What you will do: Please copy each line from the entries that contains the string "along".

Records from a data source:
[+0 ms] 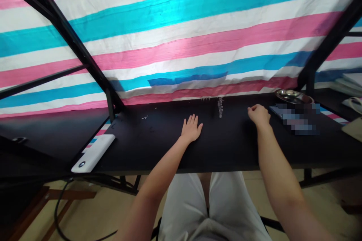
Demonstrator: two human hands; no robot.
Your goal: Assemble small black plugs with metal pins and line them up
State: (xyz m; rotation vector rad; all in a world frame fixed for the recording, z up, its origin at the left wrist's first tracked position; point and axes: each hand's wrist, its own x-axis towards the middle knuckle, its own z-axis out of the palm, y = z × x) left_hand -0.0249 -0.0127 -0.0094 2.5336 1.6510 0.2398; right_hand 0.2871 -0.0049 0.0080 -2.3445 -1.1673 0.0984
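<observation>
Left hand point(191, 128): yours, flat on the black desk point(158, 147), palm down, fingers spread wide, holding nothing; centre of frame.
Right hand point(258, 115): curled into a loose fist, knuckles resting on desk, right of centre; can't tell if anything's inside it.
Small silvery item point(220, 107): stands upright betw. your two hands, nearer the back edge; too small to ID. Not touching either hand.
Dark thin piece point(212, 112): just left of the silvery item, near your left fingertips, apart from them.
Metal bowl point(293, 96): right side of frame, back of desk, well beyond right hand.
Blurred flat object point(296, 119): just right of your right hand, in front of bowl.
White power bank point(93, 153): lower left, at desk's left edge, well apart from left hand.
Backdrop: striped pink/cyan/white sheet point(181, 37) across top, behind black frame bars point(70, 37).
</observation>
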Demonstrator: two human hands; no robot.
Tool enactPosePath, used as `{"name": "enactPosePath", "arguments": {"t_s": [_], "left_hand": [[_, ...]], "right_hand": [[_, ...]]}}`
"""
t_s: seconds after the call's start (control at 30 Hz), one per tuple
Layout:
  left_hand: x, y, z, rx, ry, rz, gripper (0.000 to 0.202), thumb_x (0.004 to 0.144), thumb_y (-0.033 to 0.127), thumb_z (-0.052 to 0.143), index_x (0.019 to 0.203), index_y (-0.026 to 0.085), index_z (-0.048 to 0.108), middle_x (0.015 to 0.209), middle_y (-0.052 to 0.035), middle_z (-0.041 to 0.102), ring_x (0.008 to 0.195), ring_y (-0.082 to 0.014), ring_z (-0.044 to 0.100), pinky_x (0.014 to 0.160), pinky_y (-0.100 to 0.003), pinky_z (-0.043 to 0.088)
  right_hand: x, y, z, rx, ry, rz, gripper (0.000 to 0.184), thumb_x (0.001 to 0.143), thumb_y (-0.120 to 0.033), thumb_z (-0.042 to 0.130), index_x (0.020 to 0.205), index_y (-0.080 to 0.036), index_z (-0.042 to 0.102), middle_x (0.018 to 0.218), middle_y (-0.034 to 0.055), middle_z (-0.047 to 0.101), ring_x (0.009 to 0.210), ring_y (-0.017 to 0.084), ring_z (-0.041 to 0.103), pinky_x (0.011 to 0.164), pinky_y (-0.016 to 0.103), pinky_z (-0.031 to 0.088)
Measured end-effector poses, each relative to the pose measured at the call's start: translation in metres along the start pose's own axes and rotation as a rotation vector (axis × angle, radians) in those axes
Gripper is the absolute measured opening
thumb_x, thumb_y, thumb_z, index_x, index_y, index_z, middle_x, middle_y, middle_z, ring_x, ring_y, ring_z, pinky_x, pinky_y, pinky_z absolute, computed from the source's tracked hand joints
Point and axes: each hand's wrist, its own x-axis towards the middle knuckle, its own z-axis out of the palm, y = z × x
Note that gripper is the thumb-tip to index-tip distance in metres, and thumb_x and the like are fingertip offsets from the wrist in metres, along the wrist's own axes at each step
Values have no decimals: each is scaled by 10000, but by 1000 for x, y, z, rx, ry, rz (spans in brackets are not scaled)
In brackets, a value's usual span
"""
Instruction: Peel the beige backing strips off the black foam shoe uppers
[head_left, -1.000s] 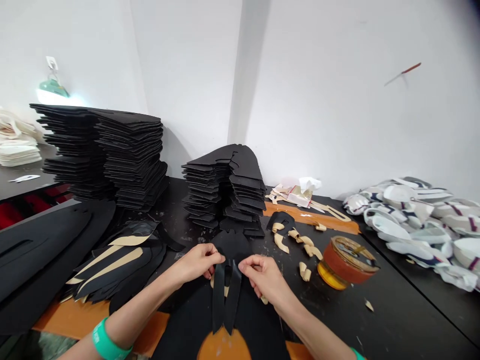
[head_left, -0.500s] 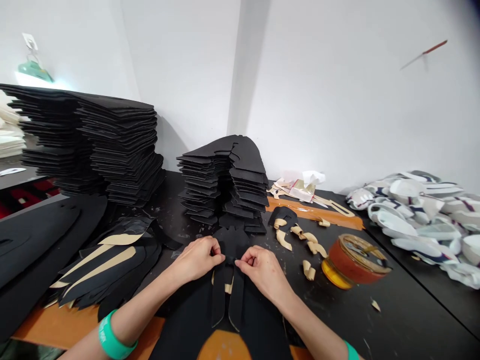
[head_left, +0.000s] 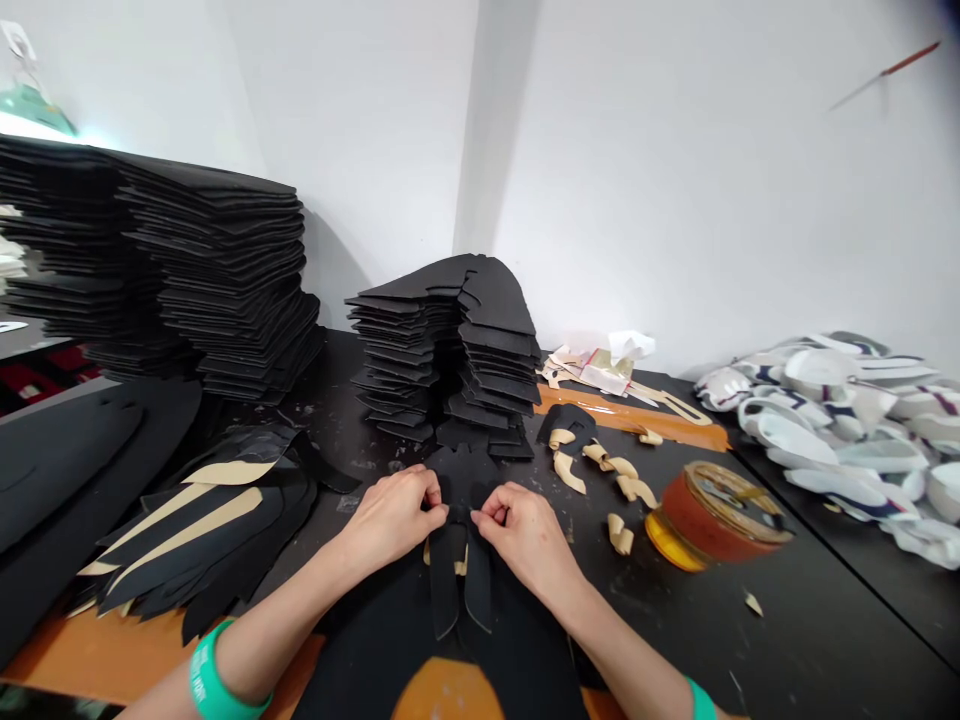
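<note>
Head: amber-filled pot (head_left: 716, 517) nr R hand (head_left: 529, 535)

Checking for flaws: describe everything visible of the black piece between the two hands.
The black piece looks like matte foam, with a notched upper edge. The left hand and right hand pinch it. Two narrow strips run down from under the hands over a larger black sheet, tan showing beside them.

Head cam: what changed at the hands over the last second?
The left hand and right hand have drawn inward and now pinch the top of the black cut piece; its two strips hang straighter and closer together. The black stacks and amber jar stayed put; only the head view shifted.
</note>
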Motion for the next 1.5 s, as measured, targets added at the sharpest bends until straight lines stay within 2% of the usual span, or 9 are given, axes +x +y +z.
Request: {"name": "enactPosePath", "arguments": {"t_s": [0.43, 0.63, 0.8, 0.9, 1.0, 1.07, 1.23, 1.4, 1.5], "left_hand": [[1, 2, 6, 111, 49, 22, 66, 738, 274, 517, 721, 216, 544, 861, 12, 627, 763, -169, 592, 587, -255, 258], [1, 3, 6, 124, 56, -20, 259, 778, 431, 545, 667, 198, 531, 855, -13, 632, 763, -188, 600, 602, -260, 298], [2, -1, 2, 76, 25, -39, 202, 763, 382, 582, 684, 201, 538, 870, -24, 650, 806, -191, 606, 638, -250, 353], [2, -4, 0, 45, 14, -38, 111, 750, 320, 587, 739, 219, 542, 827, -3, 657, 777, -176, 599, 624, -237, 346], [2, -8, -1, 12, 4, -34, 80, 741, 285, 581, 758, 225, 531, 794, 14, 648, 738, -159, 583, 606, -230, 327], [1, -11, 0, -7, 5, -29, 74, 732, 263, 578, 759, 220, 525, 786, 16, 637, 724, -149, 569, 607, -228, 322], [-5, -17, -4, -81, 9, 25, 57, 721, 209, 547, 774, 209, 525, 750, 22, 599, 693, -131, 531, 619, -223, 331], [1, -8, -3, -229, -67, 187, 144, 705, 132, 529, 826, 191, 579, 766, 23, 602, 702, -104, 536, 630, -191, 373], [11, 0, 5, -330, -170, 293, 139, 729, 134, 531, 838, 167, 611, 790, 12, 629, 708, -94, 558, 634, -172, 406]], "right_hand": [[-9, -8, 4, -376, 21, -73, 155, 841, -218, 612, 716, -194, 523, 762, -30, 574, 583, 114, 532, 519, 250, 204], [-9, -12, 7, -562, 19, -102, 119, 888, -266, 587, 802, -192, 553, 810, -4, 602, 587, 156, 596, 502, 279, 157], [-12, -9, 1, -613, 51, -74, 215, 912, -394, 564, 855, -187, 576, 801, 4, 589, 613, 176, 619, 482, 279, 182], [-16, -7, -3, -639, 7, -236, 177, 944, -261, 494, 1091, -245, 591, 918, 5, 579, 633, 140, 616, 491, 265, 247], [-18, -7, -7, -758, -108, -457, 534, 869, -81, 459, 1332, -346, 475, 1000, 24, 554, 671, 131, 617, 503, 258, 281], [-20, -7, -12, -816, -137, -475, 580, 820, -62, 472, 1328, -339, 501, 983, 39, 554, 687, 145, 617, 494, 256, 289], [-42, 4, -30, -717, -77, -443, 482, 785, -42, 448, 1174, -266, 622, 949, 41, 567, 692, 149, 602, 525, 255, 349], [-75, 8, -29, -510, -110, -555, 316, 837, -78, 418, 981, -256, 636, 907, 9, 550, 685, 134, 579, 554, 252, 375], [-72, 4, -19, -490, -41, -577, 311, 904, -135, 410, 1137, -245, 583, 951, 26, 547, 707, 138, 590, 558, 247, 398]]}}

The completed task:
Measured end-effector poses, each relative to the pose measured at the call's start: translation in metres along the start pose's own axes and rotation as a rotation vector (axis × angle, radians) in those axes
Note that gripper is the thumb-tip to index-tip distance in metres, and thumb_x and the like are fingertip offsets from the wrist in metres, along the wrist's own axes at each step

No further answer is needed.